* Exercise *
The entries are to be repeated verbatim, with nothing left out.

········

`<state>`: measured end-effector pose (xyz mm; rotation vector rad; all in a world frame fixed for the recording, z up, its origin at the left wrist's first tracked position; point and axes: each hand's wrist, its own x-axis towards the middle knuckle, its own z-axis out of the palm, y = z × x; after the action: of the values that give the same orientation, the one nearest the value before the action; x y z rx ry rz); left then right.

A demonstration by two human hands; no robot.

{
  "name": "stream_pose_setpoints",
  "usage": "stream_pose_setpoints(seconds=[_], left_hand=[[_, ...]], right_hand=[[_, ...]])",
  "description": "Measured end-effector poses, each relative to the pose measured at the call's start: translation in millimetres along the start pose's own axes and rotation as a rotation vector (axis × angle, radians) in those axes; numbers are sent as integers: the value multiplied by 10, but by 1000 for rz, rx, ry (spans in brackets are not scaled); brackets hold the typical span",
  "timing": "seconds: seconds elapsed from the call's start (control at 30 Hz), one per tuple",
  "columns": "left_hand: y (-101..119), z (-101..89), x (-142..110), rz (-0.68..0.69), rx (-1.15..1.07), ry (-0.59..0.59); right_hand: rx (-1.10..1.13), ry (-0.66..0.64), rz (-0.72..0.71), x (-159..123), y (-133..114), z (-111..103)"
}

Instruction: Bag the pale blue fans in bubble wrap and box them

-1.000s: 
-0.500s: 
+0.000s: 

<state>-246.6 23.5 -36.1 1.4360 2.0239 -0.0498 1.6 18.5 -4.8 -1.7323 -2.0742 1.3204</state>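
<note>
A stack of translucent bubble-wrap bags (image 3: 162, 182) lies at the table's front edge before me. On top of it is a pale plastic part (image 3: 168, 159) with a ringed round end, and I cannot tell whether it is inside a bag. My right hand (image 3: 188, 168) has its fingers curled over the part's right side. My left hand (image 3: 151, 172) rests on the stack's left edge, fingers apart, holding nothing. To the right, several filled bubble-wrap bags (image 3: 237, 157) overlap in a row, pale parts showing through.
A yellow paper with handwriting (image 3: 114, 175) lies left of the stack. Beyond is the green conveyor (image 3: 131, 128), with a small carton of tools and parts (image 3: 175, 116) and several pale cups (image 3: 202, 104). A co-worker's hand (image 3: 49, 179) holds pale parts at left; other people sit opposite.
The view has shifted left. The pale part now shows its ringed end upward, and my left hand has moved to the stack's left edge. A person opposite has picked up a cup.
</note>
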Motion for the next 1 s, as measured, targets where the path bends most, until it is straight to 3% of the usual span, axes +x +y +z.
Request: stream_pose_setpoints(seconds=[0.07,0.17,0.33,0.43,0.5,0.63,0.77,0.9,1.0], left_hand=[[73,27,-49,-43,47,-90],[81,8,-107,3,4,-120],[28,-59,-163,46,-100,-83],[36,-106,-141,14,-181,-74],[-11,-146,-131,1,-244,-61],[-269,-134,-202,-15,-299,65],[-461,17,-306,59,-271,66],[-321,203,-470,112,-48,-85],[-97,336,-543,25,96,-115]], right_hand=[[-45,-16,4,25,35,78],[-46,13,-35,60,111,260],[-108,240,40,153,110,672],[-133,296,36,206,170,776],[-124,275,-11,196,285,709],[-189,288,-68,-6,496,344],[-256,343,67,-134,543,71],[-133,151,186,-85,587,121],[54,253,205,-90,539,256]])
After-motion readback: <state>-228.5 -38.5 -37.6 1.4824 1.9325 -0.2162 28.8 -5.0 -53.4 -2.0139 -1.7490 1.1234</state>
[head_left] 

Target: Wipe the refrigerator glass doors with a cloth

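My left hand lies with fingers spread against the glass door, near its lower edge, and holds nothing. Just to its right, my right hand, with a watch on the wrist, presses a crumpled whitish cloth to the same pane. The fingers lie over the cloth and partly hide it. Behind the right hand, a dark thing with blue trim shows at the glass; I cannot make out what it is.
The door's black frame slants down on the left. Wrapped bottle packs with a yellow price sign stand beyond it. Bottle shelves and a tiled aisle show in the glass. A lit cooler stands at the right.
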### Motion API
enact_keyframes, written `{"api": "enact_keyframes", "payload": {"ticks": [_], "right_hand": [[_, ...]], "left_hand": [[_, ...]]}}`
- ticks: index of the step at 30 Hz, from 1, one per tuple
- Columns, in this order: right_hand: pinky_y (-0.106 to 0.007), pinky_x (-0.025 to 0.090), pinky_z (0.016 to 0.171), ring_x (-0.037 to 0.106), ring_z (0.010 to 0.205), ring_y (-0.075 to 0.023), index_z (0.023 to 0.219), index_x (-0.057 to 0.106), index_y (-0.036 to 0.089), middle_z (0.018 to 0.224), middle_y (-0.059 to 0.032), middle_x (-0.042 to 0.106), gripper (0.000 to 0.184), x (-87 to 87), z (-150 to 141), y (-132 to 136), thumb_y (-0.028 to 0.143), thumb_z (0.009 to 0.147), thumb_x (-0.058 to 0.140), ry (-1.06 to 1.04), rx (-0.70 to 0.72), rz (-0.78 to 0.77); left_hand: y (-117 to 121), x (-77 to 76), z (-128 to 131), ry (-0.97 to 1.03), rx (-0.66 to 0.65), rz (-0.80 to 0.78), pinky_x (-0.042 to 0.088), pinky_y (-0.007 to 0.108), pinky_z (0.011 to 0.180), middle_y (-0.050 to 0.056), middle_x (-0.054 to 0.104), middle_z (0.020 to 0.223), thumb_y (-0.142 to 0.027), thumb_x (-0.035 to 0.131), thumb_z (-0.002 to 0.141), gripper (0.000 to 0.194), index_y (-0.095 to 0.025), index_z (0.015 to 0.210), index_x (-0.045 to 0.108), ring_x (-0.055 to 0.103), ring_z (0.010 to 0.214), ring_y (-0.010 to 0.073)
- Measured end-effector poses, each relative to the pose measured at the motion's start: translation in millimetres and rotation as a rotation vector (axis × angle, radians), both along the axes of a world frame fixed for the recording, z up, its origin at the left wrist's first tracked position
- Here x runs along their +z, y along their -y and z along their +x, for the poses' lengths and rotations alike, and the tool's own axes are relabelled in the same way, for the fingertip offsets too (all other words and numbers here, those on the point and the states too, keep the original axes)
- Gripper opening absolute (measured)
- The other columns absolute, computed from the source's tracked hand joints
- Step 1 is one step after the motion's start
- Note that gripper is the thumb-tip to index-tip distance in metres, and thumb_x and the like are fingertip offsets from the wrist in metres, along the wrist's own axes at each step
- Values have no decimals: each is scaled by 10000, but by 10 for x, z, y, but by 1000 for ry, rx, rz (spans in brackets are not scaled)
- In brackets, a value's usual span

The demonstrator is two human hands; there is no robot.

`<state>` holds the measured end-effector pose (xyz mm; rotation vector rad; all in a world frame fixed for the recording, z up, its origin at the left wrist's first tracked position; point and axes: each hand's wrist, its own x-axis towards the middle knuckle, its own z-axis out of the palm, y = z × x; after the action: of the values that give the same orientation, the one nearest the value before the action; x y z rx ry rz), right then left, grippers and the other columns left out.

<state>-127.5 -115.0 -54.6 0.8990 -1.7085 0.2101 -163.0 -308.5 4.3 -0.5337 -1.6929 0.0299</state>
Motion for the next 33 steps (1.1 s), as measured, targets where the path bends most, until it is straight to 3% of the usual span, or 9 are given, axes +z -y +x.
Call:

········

* Answer space *
`<state>`: measured end-effector pose (xyz mm; rotation vector rad; all in a world frame fixed for the recording, z up, its origin at the left wrist's first tracked position; point and axes: each hand's wrist, its own x-axis towards the middle knuckle, its own z-axis out of the palm, y = z × x; after the action: of the values that give the same orientation, the one nearest the value before the action; x y z rx ry rz); left then right.

A demonstration by two human hands; no robot.

{
  "name": "stream_pose_setpoints",
  "usage": "stream_pose_setpoints(seconds=[_], left_hand=[[_, ...]], right_hand=[[_, ...]])",
  "description": "Measured end-effector poses, each relative to the pose measured at the call's start: translation in millimetres along the start pose's own axes and rotation as a rotation vector (axis × angle, radians) in those axes; numbers are sent as integers: the value multiplied by 10, but by 1000 for rz, rx, ry (spans in brackets are not scaled); brackets hold the typical span",
  "timing": "seconds: seconds elapsed from the call's start (control at 30 Hz), one per tuple",
  "columns": "left_hand: y (-101..119), z (-101..89), x (-142..110), rz (-0.68..0.69), rx (-1.15..1.07), ry (-0.59..0.59); right_hand: rx (-1.10..1.13), ry (-0.66..0.64), rz (-0.72..0.71), x (-159..123), y (-133..114), z (-111..103)"
}

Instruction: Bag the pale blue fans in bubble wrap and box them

-1.000s: 
-0.500s: 
+0.000s: 

<state>-246.6 23.5 -36.1 1.4360 2.0239 -0.0498 1.6 18.5 -4.8 -1.7323 -2.0742 1.3204</state>
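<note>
A stack of translucent bubble-wrap bags (image 3: 162, 182) lies at the table's front edge before me. On top of it is a pale plastic part (image 3: 168, 159) with a ringed round end, and I cannot tell whether it is inside a bag. My right hand (image 3: 188, 168) has its fingers curled over the part's right side. My left hand (image 3: 151, 172) rests on the stack's left edge, fingers apart, holding nothing. To the right, several filled bubble-wrap bags (image 3: 237, 157) overlap in a row, pale parts showing through.
A yellow paper with handwriting (image 3: 114, 175) lies left of the stack. Beyond is the green conveyor (image 3: 131, 128), with a small carton of tools and parts (image 3: 175, 116) and several pale cups (image 3: 202, 104). A co-worker's hand (image 3: 49, 179) holds pale parts at left; other people sit opposite.
The view has shifted left. The pale part now shows its ringed end upward, and my left hand has moved to the stack's left edge. A person opposite has picked up a cup.
</note>
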Motion for the next 1 s, as measured, targets where the path bends most, until it is straight to 3% of the usual span, axes +x +y +z.
Request: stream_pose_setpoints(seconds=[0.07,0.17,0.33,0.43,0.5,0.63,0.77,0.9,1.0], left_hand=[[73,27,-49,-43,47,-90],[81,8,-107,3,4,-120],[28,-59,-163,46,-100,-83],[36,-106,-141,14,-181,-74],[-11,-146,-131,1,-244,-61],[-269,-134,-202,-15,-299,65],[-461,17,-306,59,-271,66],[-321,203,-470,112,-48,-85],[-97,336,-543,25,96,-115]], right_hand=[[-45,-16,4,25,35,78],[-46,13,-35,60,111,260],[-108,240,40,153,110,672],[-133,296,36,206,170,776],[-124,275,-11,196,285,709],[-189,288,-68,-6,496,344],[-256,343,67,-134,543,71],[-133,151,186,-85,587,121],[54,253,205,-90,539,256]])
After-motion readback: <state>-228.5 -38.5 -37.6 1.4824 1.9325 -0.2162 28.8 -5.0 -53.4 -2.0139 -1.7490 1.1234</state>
[head_left] 

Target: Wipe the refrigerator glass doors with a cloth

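My left hand lies with fingers spread against the glass door, near its lower edge, and holds nothing. Just to its right, my right hand, with a watch on the wrist, presses a crumpled whitish cloth to the same pane. The fingers lie over the cloth and partly hide it. Behind the right hand, a dark thing with blue trim shows at the glass; I cannot make out what it is.
The door's black frame slants down on the left. Wrapped bottle packs with a yellow price sign stand beyond it. Bottle shelves and a tiled aisle show in the glass. A lit cooler stands at the right.
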### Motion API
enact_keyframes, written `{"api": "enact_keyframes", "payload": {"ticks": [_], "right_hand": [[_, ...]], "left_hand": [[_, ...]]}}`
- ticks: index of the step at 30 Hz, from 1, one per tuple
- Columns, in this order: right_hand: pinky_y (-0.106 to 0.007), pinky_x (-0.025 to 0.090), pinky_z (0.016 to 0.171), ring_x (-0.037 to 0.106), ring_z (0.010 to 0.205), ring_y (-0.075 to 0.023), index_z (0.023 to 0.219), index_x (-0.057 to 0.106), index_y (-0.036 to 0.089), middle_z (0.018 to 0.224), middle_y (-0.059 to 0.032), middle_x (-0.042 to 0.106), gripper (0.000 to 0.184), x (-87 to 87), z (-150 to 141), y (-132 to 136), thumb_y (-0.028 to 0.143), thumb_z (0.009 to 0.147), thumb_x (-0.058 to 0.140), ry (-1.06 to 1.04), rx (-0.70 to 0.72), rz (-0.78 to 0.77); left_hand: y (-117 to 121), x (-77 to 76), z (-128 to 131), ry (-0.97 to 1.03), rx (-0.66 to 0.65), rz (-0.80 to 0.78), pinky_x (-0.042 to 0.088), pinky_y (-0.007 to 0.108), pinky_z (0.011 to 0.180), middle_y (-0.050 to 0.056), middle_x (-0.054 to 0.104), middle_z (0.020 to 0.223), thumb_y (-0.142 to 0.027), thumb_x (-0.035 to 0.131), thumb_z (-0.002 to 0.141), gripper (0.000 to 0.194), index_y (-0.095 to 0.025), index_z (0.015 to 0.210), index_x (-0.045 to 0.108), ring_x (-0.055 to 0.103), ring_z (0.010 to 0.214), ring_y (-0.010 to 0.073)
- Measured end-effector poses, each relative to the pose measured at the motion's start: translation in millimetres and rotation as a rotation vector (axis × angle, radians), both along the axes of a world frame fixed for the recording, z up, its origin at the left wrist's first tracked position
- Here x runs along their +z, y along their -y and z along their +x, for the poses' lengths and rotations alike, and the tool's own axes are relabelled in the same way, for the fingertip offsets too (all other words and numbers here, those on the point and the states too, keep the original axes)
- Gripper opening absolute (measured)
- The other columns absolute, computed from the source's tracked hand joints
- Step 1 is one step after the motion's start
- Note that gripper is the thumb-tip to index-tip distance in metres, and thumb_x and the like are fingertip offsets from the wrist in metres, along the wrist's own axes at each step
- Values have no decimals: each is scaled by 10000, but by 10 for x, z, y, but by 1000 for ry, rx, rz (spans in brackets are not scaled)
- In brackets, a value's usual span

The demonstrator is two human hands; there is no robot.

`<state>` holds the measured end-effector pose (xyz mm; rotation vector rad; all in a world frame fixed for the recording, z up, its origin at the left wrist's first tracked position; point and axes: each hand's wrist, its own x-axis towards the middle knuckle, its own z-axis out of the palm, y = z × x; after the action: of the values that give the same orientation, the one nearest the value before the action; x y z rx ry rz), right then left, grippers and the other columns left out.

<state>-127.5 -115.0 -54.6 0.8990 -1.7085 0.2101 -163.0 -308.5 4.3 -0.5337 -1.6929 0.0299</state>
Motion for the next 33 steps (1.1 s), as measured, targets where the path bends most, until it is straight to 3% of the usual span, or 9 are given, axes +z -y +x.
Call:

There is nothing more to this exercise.